Доктор Пинчер ошеломленно уставился на письмо. Оно еще и потому выглядело столь огорчительным, что отчасти утверждения сестры были справедливы. Конечно, в Манстере были и добрые английские поселенцы, но большинство солидных йоменов, торговцев и ремесленников, являвшихся опорой Англии, вовсе не имели оснований к тому, чтобы оставить свое надежное положение и отправиться за море, а многие из тех, кто приехал в Ирландию, вернулись обратно. И немалое количество тех, кто занял земли в Манстере, действительно были людьми сомнительной репутации, которые надеялись задешево прослыть джентльменами в Ирландии. Что до Ульстера, то и вовсе слова сестры нельзя было отрицать. Новые колонии там не удалось создать как следует. Английские и шотландские предприниматели просто не могли найти достаточное число надежных протестантов для огромных просторов. И потому они частенько позволяли местным ирландцам вернуться на землю – ирландцы все равно считали ее своей – на условиях краткосрочной аренды и за максимальные деньги, которые только можно было получить. И вместо тихого края ферм йоменов и торговых городков Ульстер снова превращался в пеструю смесь готовых к войне поселений и земель с непомерно высокой арендной платой. А в столице тем временем добрые протестанты в Тринити-колледже и Дублинском замке могли чувствовать то же, что и доктор Пинчер, но изменить ничего не могли. То же самое происходило даже в соборе Христа: община собора представляла собой анклав, гордо существующий посреди моря упорствующих папистов. К тому же Пинчер знал, что земли собора Христа до сих пор находятся в субаренде у католических джентльменов, которые используют свои владения даже для того, чтобы держать там личных священников.

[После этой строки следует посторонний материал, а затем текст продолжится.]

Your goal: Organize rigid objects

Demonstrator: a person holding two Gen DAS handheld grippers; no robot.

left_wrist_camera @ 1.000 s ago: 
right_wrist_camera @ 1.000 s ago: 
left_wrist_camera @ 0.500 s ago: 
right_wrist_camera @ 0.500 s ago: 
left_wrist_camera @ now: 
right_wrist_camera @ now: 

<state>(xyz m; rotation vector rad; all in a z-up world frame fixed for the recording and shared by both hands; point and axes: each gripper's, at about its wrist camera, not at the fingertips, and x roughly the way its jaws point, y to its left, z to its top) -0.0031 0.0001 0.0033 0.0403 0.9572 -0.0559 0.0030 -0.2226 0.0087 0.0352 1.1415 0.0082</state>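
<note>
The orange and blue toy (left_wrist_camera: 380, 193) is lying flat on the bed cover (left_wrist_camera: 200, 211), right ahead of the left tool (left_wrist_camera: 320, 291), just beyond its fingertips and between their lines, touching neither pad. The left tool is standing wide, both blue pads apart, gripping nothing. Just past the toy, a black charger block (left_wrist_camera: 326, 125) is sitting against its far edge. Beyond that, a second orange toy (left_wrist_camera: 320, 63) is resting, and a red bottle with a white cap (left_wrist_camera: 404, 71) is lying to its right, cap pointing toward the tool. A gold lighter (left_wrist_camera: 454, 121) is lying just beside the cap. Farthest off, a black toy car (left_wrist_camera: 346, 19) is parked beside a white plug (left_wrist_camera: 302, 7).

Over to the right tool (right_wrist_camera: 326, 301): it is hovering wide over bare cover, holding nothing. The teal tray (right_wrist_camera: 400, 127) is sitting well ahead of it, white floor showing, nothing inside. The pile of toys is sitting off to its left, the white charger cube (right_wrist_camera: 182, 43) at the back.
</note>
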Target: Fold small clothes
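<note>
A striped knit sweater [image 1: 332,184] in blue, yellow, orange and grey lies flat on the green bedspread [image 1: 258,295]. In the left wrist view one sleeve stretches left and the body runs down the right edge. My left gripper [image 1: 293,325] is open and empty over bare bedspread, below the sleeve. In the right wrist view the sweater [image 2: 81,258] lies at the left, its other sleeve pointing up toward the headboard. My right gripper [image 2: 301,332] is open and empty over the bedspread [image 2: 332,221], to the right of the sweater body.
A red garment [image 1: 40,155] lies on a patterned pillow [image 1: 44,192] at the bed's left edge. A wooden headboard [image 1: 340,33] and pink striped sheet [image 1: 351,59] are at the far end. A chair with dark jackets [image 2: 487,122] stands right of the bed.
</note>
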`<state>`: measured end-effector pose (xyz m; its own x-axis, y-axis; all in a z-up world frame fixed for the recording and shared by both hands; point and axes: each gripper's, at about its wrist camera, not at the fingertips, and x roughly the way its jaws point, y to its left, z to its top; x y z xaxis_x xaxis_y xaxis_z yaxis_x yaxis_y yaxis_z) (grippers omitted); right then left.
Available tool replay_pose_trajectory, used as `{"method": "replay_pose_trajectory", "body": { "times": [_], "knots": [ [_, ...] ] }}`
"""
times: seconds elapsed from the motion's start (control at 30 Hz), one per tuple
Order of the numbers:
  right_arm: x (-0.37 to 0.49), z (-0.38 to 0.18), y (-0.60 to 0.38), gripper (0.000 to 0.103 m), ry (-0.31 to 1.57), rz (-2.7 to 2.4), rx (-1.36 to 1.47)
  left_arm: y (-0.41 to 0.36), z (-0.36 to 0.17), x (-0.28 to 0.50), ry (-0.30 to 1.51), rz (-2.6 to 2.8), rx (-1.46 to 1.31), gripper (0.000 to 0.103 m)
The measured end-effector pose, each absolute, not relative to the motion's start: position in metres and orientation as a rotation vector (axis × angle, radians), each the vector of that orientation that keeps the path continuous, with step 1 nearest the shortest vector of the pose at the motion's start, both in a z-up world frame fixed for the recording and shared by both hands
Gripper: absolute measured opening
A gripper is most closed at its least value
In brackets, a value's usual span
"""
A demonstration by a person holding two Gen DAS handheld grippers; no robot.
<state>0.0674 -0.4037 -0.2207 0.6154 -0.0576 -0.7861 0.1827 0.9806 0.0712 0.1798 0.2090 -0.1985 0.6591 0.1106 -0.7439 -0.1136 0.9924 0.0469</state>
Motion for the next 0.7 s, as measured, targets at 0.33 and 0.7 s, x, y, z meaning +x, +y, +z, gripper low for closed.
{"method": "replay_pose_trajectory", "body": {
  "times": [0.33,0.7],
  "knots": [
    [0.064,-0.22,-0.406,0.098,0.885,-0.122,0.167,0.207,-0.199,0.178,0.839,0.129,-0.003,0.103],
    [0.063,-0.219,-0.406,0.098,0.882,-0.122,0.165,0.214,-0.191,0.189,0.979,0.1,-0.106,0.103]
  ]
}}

Однако самый тяжкий удар сестра приберегла под конец. Много лет назад, когда ее брат покидал Кембридж – «о чем я предпочла бы забыть», напоминала она ему, – она надеялась, что он изменит свою жизнь к лучшему. Но из того, что она слышала об Ирландии, в том можно сомневаться, писала она. И потому она и не думает посылать к нему Барнаби.

Неужели она никогда не забудет? Неужели она никогда не простит ту историю в Кембридже? Что именно: его преступление или ложное обвинение сильнее всего раздражало сестру? – гадал доктор Пинчер.

Как ни странно, началось все в церкви. Пинчеру предложили прочесть проповедь в деревне неподалеку от Кембриджа. Среди прихожан были сэр Бертрам Филдинг и его жена. И Пинчера пригласили пообедать с ними на следующей неделе. Все было как обычно. Именно так молодые люди приобретали друзей и продвигались по службе.